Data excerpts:
%%

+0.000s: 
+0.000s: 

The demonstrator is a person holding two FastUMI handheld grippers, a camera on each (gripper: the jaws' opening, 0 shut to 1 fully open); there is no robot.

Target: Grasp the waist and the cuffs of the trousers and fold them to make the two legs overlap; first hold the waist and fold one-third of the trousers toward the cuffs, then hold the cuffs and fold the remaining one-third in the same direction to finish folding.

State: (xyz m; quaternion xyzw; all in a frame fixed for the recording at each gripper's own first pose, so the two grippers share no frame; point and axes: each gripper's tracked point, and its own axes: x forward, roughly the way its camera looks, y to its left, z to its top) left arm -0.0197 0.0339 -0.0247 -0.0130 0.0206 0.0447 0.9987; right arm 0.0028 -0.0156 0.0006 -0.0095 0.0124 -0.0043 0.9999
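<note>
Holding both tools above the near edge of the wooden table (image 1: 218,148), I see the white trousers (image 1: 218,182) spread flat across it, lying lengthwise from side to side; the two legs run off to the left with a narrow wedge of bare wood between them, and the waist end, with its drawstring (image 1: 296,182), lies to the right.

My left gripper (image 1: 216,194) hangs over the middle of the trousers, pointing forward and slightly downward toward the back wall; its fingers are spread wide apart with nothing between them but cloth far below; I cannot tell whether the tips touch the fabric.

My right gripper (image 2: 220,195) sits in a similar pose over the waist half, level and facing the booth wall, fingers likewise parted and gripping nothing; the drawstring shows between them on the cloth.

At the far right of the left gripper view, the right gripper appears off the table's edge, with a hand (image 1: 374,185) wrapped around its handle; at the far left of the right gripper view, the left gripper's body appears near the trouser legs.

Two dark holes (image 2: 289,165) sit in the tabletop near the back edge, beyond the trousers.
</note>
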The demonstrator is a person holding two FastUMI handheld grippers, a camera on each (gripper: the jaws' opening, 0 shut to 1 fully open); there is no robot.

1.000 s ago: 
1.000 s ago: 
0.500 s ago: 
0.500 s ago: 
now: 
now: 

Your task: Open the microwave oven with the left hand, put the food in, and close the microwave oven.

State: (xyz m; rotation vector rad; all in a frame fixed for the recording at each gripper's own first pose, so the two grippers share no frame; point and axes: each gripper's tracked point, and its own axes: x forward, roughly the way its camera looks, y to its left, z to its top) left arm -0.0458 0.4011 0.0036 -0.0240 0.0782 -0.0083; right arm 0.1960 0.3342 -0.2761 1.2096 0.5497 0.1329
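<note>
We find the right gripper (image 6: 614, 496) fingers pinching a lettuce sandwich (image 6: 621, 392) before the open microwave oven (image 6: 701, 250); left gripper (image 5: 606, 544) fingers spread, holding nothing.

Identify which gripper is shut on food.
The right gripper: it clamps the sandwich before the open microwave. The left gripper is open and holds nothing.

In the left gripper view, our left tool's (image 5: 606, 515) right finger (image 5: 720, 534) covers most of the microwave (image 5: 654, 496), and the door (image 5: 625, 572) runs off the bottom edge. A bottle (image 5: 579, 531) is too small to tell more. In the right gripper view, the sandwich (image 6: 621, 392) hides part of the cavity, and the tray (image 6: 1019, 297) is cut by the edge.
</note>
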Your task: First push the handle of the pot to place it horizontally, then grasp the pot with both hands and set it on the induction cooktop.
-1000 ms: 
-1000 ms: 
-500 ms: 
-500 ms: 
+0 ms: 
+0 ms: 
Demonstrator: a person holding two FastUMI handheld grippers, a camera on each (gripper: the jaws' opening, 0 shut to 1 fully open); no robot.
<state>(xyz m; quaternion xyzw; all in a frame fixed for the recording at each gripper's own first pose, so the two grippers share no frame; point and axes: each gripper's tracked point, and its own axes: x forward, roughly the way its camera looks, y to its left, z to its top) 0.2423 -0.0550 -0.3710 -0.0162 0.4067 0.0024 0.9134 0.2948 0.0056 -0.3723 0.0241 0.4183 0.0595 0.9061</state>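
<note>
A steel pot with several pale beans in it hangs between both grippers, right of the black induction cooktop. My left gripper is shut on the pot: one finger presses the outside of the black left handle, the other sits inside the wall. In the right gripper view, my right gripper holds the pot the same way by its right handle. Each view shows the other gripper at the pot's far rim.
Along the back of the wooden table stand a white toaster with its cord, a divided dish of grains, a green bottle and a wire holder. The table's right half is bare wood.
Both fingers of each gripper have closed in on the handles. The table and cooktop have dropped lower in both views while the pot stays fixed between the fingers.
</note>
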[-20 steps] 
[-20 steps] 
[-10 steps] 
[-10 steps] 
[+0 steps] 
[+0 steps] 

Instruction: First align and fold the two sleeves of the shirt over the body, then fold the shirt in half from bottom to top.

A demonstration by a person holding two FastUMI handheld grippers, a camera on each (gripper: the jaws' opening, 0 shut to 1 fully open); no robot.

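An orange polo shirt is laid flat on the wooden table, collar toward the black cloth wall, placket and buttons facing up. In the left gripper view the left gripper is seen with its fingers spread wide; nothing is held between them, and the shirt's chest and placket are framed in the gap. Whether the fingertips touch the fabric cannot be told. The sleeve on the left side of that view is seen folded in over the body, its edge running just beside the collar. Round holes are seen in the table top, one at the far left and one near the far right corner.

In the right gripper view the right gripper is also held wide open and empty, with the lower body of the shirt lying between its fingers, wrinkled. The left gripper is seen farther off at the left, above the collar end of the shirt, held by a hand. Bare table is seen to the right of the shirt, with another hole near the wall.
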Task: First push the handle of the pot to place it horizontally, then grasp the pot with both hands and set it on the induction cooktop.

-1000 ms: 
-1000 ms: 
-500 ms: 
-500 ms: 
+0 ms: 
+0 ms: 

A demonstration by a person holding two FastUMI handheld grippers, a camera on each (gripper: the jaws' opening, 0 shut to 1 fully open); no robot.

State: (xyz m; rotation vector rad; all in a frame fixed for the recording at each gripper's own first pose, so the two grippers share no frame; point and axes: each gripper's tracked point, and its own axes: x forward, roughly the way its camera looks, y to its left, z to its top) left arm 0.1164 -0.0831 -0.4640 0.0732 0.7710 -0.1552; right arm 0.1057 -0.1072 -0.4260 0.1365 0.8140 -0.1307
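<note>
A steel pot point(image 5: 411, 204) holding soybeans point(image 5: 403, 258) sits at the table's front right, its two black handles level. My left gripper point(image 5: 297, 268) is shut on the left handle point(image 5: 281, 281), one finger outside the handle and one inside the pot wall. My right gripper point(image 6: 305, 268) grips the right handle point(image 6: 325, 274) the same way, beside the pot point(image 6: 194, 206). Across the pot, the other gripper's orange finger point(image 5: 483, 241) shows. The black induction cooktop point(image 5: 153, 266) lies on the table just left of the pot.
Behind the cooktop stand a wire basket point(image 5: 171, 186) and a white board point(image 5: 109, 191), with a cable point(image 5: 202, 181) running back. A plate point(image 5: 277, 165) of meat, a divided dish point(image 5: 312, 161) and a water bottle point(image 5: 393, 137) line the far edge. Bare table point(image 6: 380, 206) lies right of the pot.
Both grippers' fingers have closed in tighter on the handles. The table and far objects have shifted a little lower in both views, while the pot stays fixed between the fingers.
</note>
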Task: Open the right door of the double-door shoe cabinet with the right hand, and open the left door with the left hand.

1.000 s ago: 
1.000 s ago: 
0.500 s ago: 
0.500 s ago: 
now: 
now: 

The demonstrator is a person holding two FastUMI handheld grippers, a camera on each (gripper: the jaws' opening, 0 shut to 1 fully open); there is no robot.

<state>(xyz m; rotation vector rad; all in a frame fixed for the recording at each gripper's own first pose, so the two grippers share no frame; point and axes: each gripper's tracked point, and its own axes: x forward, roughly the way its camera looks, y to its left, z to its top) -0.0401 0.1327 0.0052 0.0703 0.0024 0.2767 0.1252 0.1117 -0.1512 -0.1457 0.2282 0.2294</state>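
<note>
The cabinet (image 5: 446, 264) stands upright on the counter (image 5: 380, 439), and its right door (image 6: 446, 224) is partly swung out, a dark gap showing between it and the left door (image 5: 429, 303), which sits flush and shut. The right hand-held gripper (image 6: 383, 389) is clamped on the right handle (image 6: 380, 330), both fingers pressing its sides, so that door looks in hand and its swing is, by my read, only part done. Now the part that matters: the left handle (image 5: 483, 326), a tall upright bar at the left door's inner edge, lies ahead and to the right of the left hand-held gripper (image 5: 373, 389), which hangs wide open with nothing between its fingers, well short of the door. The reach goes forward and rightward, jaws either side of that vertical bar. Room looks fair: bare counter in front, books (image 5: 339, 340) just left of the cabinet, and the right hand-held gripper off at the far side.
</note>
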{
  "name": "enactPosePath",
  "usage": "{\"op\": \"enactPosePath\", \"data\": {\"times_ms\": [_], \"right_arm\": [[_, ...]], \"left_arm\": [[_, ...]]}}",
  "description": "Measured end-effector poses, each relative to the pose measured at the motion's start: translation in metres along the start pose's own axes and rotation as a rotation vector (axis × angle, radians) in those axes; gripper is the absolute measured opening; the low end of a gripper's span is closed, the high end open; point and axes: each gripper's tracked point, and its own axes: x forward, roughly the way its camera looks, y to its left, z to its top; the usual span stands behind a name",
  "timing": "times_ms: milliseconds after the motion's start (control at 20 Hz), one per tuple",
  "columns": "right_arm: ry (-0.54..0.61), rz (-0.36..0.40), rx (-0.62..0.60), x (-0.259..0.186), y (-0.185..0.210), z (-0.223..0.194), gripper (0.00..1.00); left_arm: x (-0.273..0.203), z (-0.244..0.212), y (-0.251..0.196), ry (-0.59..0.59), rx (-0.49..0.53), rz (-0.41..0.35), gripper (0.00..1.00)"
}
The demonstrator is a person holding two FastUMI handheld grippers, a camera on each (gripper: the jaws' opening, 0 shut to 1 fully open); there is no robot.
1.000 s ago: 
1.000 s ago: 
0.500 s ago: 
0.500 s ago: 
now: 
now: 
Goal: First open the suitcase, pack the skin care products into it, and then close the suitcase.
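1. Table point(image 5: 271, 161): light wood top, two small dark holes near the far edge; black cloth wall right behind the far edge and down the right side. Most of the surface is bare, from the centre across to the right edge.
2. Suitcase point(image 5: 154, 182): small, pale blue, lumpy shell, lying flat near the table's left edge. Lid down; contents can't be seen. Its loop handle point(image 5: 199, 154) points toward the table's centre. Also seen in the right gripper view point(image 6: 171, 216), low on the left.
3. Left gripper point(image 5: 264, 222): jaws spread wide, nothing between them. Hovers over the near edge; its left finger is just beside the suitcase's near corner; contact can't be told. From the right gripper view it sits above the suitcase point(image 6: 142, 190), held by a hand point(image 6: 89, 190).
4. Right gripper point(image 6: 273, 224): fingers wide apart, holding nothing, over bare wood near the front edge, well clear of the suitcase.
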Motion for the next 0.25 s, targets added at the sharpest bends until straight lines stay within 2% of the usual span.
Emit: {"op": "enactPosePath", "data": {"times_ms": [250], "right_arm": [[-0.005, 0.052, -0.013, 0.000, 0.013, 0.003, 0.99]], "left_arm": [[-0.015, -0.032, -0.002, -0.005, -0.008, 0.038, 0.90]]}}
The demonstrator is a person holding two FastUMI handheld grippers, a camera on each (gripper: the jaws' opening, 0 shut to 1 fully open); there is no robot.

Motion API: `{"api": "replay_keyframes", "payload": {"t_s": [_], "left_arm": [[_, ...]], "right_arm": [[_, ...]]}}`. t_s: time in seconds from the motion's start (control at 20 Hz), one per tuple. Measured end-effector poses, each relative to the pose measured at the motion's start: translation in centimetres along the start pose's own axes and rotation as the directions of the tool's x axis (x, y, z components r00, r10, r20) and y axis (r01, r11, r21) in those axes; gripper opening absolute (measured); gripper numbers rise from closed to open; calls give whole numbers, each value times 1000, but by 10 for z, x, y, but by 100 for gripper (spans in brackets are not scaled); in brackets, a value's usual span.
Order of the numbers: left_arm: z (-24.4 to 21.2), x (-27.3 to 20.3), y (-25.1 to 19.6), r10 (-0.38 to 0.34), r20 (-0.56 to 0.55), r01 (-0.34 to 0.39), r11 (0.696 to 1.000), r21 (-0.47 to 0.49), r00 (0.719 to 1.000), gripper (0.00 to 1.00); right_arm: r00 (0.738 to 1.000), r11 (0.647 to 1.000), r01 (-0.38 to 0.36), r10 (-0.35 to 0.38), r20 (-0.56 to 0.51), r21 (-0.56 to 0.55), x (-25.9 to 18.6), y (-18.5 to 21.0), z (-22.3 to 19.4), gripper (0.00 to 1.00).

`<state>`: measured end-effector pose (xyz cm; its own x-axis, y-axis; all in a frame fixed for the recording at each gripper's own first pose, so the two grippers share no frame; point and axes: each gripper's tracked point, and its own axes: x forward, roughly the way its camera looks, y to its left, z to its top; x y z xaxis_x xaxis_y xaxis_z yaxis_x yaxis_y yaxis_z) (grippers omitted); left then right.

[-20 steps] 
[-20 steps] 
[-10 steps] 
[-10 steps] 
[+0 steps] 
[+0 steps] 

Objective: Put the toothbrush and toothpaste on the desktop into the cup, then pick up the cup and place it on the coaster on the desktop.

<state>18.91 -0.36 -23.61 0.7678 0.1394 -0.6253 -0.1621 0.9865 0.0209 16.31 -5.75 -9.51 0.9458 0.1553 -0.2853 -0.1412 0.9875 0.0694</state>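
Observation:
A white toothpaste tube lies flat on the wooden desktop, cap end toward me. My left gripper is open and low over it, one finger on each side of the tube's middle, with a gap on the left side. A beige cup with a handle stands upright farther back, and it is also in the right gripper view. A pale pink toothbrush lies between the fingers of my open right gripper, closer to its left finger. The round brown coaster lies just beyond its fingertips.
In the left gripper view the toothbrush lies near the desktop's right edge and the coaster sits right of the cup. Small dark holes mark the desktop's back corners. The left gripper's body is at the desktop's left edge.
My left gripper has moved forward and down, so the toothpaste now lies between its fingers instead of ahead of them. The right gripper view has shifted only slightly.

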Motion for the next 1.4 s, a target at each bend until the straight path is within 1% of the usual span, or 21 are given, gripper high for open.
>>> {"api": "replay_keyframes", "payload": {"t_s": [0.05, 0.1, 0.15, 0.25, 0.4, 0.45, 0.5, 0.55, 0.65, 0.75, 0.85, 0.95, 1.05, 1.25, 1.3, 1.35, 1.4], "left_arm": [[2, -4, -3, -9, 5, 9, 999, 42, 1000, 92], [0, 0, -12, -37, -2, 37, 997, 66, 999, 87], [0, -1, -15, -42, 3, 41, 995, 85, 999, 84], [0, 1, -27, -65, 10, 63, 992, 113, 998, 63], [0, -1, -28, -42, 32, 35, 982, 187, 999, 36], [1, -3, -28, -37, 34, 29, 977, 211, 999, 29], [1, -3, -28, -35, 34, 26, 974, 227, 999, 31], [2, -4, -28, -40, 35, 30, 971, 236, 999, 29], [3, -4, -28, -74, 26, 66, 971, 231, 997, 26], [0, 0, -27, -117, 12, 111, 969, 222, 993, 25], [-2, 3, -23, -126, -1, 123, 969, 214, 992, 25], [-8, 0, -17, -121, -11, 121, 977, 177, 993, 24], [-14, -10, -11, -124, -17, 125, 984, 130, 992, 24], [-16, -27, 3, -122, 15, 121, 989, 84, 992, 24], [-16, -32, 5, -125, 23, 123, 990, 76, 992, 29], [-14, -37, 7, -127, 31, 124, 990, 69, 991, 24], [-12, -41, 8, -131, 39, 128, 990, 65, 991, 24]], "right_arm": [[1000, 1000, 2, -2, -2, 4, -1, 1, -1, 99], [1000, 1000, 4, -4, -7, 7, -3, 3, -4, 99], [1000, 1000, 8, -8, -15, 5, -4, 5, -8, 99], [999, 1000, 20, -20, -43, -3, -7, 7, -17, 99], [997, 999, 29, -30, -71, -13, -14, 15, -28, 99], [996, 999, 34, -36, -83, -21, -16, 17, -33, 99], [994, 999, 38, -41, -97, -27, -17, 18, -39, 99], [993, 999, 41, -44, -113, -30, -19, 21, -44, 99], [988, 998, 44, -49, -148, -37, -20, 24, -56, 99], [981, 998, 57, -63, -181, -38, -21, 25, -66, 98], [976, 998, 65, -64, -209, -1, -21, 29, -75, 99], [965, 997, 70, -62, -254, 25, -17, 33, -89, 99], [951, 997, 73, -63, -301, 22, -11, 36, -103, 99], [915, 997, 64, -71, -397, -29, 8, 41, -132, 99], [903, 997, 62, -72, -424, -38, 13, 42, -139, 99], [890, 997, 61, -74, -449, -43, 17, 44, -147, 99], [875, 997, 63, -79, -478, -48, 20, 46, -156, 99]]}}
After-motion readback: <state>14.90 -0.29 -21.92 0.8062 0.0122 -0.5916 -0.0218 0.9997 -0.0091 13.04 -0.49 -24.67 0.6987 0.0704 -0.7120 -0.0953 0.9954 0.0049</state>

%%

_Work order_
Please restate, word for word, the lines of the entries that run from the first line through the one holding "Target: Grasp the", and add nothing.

_Response for this exercise_
+0.000s: 
+0.000s: 

The demonstrator is a person holding two FastUMI handheld grippers, a camera on each (gripper: the jaws' opening, 0 shut to 1 fully open); there is no robot.

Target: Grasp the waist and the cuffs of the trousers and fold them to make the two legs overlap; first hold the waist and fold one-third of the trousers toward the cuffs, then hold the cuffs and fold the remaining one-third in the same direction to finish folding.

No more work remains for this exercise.